"In love did God bring the world into existence; in love is God going to bring it to that wondrous transformed state, and in love will the world be swallowed up in the great mystery of the One who has performed all these things; in love will the whole course of the governance of creation be finally comprised." - St. Isaac the Syrian
"God’s love is so complete in itself—he is lover, responding beloved, and union of the fruit of both—that he has need of no extradivine world in order to have something to love. If such a world is freely created by God, apart from any compelling need, then this occurs, from the viewpoint of the Father, in order to glorify the beloved Son; from the viewpoint of the loving Son, in order to lay everything as a gift at the Father’s feet; and from the viewpoint of the Spirit, in order to lend new expression to the reciprocal love between Father and Son. Hence, the one triune God is Creator of the world. If this creation is attributed specifically to the Father, then that is because, within God, he is the Origin behind which nothing more can be sought." - Fr.
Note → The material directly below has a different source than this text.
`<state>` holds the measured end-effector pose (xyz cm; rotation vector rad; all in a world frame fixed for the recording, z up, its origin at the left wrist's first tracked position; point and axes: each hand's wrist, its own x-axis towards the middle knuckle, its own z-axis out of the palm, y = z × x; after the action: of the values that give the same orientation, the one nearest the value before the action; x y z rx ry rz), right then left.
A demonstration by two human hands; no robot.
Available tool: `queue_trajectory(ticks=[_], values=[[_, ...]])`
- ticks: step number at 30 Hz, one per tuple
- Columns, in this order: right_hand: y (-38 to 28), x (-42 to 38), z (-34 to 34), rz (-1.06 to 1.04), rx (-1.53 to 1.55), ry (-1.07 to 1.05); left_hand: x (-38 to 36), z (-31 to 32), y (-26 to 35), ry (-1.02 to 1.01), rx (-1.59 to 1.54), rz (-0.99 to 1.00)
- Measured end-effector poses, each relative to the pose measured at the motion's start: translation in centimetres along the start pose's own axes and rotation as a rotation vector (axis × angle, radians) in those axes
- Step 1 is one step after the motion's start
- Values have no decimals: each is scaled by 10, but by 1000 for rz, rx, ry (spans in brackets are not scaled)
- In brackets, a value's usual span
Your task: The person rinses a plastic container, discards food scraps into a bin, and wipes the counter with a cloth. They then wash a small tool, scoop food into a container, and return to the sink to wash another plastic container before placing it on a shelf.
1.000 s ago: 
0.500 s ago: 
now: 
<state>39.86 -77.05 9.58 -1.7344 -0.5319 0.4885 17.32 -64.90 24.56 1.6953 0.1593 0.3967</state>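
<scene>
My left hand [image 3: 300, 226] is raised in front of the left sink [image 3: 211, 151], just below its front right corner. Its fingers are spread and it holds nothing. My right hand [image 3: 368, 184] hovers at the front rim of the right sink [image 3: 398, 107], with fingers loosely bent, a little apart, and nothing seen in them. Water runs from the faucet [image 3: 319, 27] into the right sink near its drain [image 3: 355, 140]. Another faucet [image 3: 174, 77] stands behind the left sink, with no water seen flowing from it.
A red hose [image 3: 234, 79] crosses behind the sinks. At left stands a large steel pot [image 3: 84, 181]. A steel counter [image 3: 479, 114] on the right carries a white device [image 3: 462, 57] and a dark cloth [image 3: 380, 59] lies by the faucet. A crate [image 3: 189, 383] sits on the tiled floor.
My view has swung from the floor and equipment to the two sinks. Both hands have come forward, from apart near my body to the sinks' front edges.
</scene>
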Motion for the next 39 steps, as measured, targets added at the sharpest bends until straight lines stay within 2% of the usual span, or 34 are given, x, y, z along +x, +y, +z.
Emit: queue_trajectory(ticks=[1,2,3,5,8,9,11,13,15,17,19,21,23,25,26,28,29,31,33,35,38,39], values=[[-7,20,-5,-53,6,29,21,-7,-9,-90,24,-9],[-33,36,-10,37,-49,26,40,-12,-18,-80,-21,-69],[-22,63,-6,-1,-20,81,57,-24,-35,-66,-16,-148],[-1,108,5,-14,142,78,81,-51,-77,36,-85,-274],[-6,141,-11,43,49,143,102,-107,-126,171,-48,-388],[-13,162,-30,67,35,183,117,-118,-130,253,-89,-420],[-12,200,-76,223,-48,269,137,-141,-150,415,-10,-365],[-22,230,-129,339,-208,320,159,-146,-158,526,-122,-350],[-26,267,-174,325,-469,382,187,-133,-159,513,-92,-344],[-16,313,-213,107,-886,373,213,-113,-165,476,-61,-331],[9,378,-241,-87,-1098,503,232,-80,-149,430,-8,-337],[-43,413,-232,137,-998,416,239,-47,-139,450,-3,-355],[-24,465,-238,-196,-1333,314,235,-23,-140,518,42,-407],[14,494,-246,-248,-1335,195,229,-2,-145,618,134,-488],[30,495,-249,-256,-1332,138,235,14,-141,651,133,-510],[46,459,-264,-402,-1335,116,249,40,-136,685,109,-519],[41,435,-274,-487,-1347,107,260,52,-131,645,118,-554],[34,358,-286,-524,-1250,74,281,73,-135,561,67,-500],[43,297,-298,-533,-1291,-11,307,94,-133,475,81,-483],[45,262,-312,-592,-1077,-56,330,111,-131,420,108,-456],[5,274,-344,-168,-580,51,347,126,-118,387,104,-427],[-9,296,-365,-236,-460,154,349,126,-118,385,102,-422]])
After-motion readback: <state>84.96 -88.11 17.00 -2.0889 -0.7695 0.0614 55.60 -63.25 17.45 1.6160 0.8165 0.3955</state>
Hans Urs von Balthasar, Credo
With the explicit disclaimer that these are simply my thoughts, and arguably quite speculative ones, though intended to be rooted within the received and historic Christian teaching:
My answer would be "love", but not that God needed an extradivine world in order to love, but instead the creation of the universe is itself God's own loving made manifest--God is Creator of the heavens and the earth, neither by necessity nor by happenstance; but because He is Who He is. There can exist no subsequent "idea" in God, there was never a "time" when God suddenly decided to create as though it were an idea beside Him that suddenly then occurred to Him that He should do it; thus the creative work must be understood as in some sense intrinsic to God. We do, after all read that He has chosen us in Christ before the foundation of the world, "he chose us in Christ before the foundation of the world to be holy and blameless before him in love. He destined us for adoption as his children through Jesus Christ, according to the good pleasure of his will," (Ephesians 1:4-5). The creative act is an expression of love, of the very love the Father has for His Son, and the Son has for His Father; and in this love we are not excluded, but included; in the Father's own love for His Son He loves all who are in Him, and in the Son's love for His Father He brings with Himself all who are in Himself before the Father. There is therefore a permanence and completeness--a perfectness--of creation that springs from God's own interior, kenotic love, one that includes both the beginning and the end of all things.